KEY POINTS:
A state of the nation report has revealed that life in the regions is getting better - and we can still beat our cousins across the Tasman on some scores.
Gaps between rich and poor New Zealanders have closed in the past five years, largely on the strength of healthy commodity prices which have flowed through to the regions.
Although New Zealanders may be poorer than Australians, we still come out ahead on 10 out of 22 key social indicators in the Ministry of Social Development's annual Social Report.
Perhaps surprisingly, New Zealanders are less obese, more employed, less unemployed, less corrupt, leave school with higher school qualifications, have more access to the internet and trust other people more than Australians.
But it's no surprise that we have lower incomes, more inequality, lower life expectancy and higher suicide rates than our richer neighbours.
We are most behind on the income measure. Our gross domestic product per person in 2005, adjusted for the real buying power of each currency, was only $25,950 - 76 per cent of the Australian equivalent of $34,240.
We are well behind on the proportion of 20- to 29-year-olds in tertiary education - 30 per cent here in 2004, against 32.6 per cent in Australia.
We have more road deaths - 9.9 deaths a year for every 100,000 people in 2005, against 8.1 in Australia.
Australian men live an average of 78.1 years against 77 years in New Zealand, and Australian women live for 83 years against 81.3 years here.
We committed suicide at the rate of 18.7 a year for every 100,000 men and 5.3 for every 100,000 women, against Australian rates of 17.6 for men and 4.7 for women.
But 75.2 per cent of New Zealanders aged 15 to 64 were in paid work last year against only 72.2 per cent of Australians, and the unemployment rate here was 3.8 per cent compared with 4.9 per cent across the Tasman.
Only 20.9 per cent of New Zealanders, compared with 21.7 per cent of Australians, are obese (although these figures are for different years, 2003 in New Zealand and 1999 in Australia).
Almost a third (32.2 per cent) of our MPs are women compared with only a quarter (24.7 per cent) across the Tasman, although Australia's compulsory voting laws mean more people vote there - 92.4 per cent in 2004, 80.9 per cent in our last national election, in 2005).

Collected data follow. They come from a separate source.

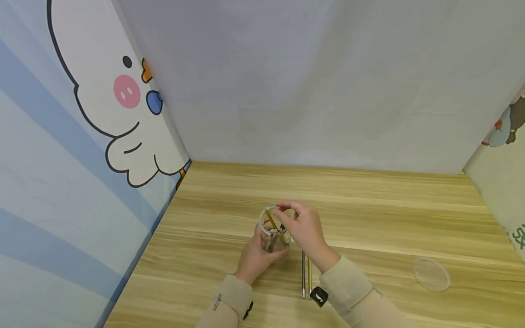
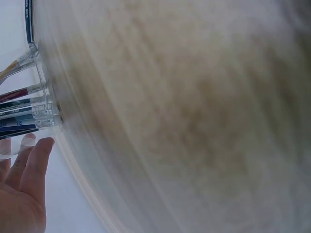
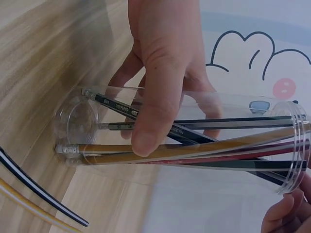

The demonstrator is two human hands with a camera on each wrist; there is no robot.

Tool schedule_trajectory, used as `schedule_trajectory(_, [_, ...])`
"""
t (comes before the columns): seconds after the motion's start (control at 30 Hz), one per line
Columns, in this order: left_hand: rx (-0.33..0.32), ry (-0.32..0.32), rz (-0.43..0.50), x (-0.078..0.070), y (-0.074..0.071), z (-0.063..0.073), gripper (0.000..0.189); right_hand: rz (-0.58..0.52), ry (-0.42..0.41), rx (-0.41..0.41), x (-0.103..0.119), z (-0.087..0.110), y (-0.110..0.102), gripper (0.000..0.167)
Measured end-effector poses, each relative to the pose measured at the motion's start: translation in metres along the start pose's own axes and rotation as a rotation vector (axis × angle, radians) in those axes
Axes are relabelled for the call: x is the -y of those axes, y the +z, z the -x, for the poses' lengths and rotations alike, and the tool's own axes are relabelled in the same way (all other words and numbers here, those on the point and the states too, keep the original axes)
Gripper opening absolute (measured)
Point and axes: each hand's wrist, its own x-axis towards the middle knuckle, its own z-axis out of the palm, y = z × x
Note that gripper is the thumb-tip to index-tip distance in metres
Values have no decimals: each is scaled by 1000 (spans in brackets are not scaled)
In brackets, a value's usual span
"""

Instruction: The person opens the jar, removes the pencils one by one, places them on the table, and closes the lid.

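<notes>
Jar (image 1: 276,246) left of centre on the tabletop (image 1: 369,209), lid (image 1: 431,274) way out right!
Here's the left hand (image 1: 258,257) around the jar, the right hand (image 1: 303,228) at its mouth, several pencils (image 3: 194,145) slanting inside; just to its right and nearer the wearer, two loose pencils (image 1: 303,273) lie side by side (far ends hidden behind that right hand), with a back wall (image 1: 328,91) behind and side walls (image 1: 74,191) left and right.

Pencils (image 2: 19,92) inside a clear container (image 2: 46,80)
</notes>
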Motion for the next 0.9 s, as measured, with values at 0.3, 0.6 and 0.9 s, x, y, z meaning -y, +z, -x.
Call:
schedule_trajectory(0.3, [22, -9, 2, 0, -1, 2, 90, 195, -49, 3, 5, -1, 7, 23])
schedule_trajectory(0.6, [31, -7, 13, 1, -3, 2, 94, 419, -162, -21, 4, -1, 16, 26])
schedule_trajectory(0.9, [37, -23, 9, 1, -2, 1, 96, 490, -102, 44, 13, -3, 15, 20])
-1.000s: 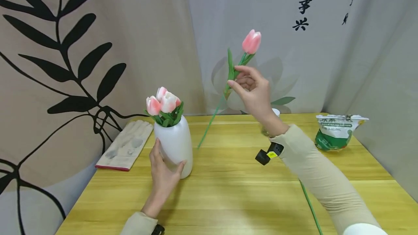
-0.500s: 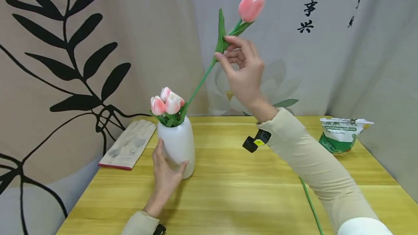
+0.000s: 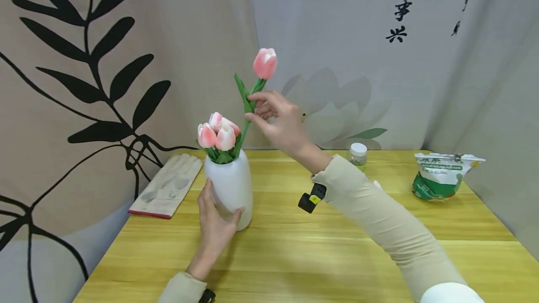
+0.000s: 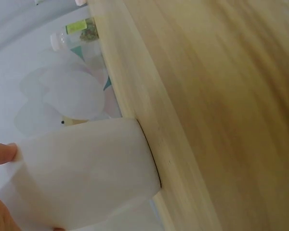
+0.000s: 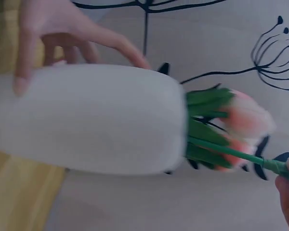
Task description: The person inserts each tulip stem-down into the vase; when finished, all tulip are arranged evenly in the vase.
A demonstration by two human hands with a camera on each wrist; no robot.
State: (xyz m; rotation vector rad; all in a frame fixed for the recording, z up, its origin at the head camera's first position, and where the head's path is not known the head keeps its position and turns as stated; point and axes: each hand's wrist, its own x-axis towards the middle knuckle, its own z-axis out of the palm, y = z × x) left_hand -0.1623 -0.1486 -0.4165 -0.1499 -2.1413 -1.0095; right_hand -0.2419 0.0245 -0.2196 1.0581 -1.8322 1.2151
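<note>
A white vase (image 3: 229, 191) stands on the wooden table, several pink-and-white tulips (image 3: 226, 137) bunched in its mouth. My left hand (image 3: 215, 221) grips the vase low on its near side, thumb and fingers spread round the wall. In the left wrist view the vase (image 4: 91, 168) has its base on the tabletop. My right hand (image 3: 280, 120) pinches a single pink tulip (image 3: 265, 63) just below its leaves, above and right of the bunch. In the right wrist view that tulip's green stem (image 5: 226, 151) runs into the vase mouth; its lower end is hidden inside.
A folded pale cloth item (image 3: 166, 186) with a red edge lies left of the vase. Behind my right forearm stands a small white-capped bottle (image 3: 358, 153). A green-and-white pouch (image 3: 440, 176) sits at the table's back right. Curtains hang behind the table.
My right hand first lifted the tulip over the vase, then came left and down, and its stem now goes into the mouth. My left hand keeps hold of the vase.
</note>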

Perhaps most tellingly, 69 per cent of New Zealanders 15 and over believe "people can usually be trusted".
In Australia, the proportion who trust one another is 54 per cent.
ANZ National Bank economist Cameron Bagrie said the rural regions such as Northland and the Bay of Plenty had been benefiting from booming world commodity prices since 2000, especially for dairy goods.
He said house prices in the regions had also grown more strongly than in the main centres.
Investors' yields fell below 10 per cent in Auckland and Wellington, but low house prices resulted in high yields in smaller towns.
"An awful lot of global money ... has flowed into the regions. A lot of Australian money has flowed in."
High housing prices have pushed up overcrowding in Auckland, which now has the highest proportion of houses with fewer bedrooms than needed for the number of inhabitants (15.7 per cent), but overcrowding has shrunk in Wellington and Nelson.
Internet access and suicide rates are now much more similar in all regions than they were five years ago, although the suicide rates fluctuate widely from year to year.